2 thoughts on “Elvis Martin

  1. Dear Elvis,

    Hello! I’m Khirad Siddiqui, and I’m writing this letter as a member of the Justice Arts Coalition. Some time ago, a few of us got together and looked at the beautiful piece you had composed. We looked at what looked like a simple cell, but there was so much it told us about the person occupying it. It’s clear looking at the picture as an external viewer that this is the most familiar scene. Somewhere where you would look for hours, eventually distract yourself by counting the ceiling bolts, or the dots on the floor tiles. I felt like I was in school again, and that kind of creativity that monotony inspired in me came back. The neatness by which you had organized everything, the single open book (a religious text? A dictionary?), the texture of the blanket, the towel, all of it felt like the most intimate and personal image. It was clean, but not manufactured. It felt authentic, and as my eyes strained to see the nature outside, through layers and layers of the image, I could imagine what I might think in doing this kind of exercise. It was beautiful.

    In community,

    Khirad

  2. After discussing your cell picture with friends at JAC, I wanted to share some thoughts.

    This was no fantasy of flowers and waterfalls; this puts you right there, riveted to reality. One of the things that moved me a great deal was the tension between that dead-on claustrophobia of the scene and the symbols of a comfortable home — the maroon bedspread set off by the maroon towel, both contrasting nicely with the aqua walls, the green towel softening the steel of the cabinet, the neat stack of weighty tomes upon it, the orange, leopard-spotted floor, open windows to a rec area. It describes in well-executed detail a human presence in an inhuman setting. As such, it invited me in — then trapped me in a fixed position, allowing no space to budge to the right or left.

    My friend Sascha pointed out that the perspective takes a child’s picture of a house and raises it to a very sophisticated level. You know how kids draw homes — straight on with the door in the middle and the windows on either side? In the free world, you never see a house like this, because you’re moving, driving, walking, whatever, so the perspective is always changing. Only here in this cell is that not true, and all the more painful to experience —. Not only is it an ironic statement about the comforts of home and memories of home, but that locked perspective is a painful reminder of drawings from a long-ago childhood.

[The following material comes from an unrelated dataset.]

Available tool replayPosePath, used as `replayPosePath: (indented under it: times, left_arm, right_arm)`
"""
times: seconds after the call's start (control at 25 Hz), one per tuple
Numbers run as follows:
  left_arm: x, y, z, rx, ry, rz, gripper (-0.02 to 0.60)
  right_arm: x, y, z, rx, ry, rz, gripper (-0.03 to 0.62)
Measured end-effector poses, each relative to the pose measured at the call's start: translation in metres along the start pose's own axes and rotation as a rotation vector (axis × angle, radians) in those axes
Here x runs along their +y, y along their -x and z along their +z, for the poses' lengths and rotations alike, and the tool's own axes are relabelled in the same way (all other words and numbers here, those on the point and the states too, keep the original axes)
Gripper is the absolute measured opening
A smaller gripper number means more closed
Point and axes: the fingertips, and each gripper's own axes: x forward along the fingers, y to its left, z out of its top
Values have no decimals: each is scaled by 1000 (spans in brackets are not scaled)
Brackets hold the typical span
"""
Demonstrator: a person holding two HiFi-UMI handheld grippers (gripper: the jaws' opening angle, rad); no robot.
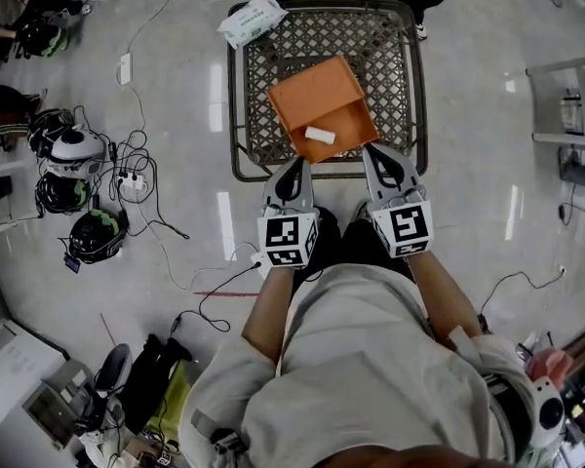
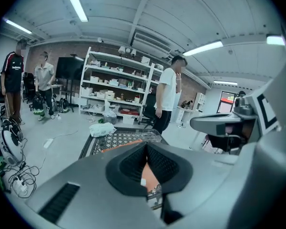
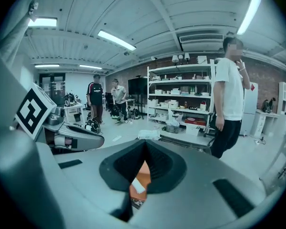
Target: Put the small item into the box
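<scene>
The small item [image 1: 320,134] lies inside the box [image 1: 317,91]. Our left tongs [image 1: 293,167] and right tongs [image 1: 379,156] are together, empty; we should pull back without nudging the box.

a glossy pale grey floor [image 1: 487,164] mirrors the long ceiling strip lights [image 2: 75,3] set in a white beamed ceiling. a metal lattice-topped table [image 1: 390,66] stands on it. off to one side black cables [image 1: 129,154], a white power strip [image 1: 125,68] and several helmets [image 1: 96,234] lie scattered. against a brick wall [image 2: 71,50] stands a white shelving unit [image 2: 119,92] loaded with boxes and small goods, with a dark screen [image 2: 69,68] beside it. a person [image 2: 168,92] in a white t-shirt stands near the shelves, and two more people [image 2: 44,78] stand by the screen.
</scene>
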Motion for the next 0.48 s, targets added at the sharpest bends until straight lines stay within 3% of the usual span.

    I noticed saran wrap on the shelf in the upper right corner and assumed it was for wrapping and protecting your artwork. Is it meant to stay on, or is the artwork meant to be unwrapped? The image we found on our JAC site looked still wrapped, with semi-transparent diagonals moving across like energy vectors. I’m not sure if this was intentional or not. Then again, what moved me was the tension between the human and the inhuman. Hard to forget!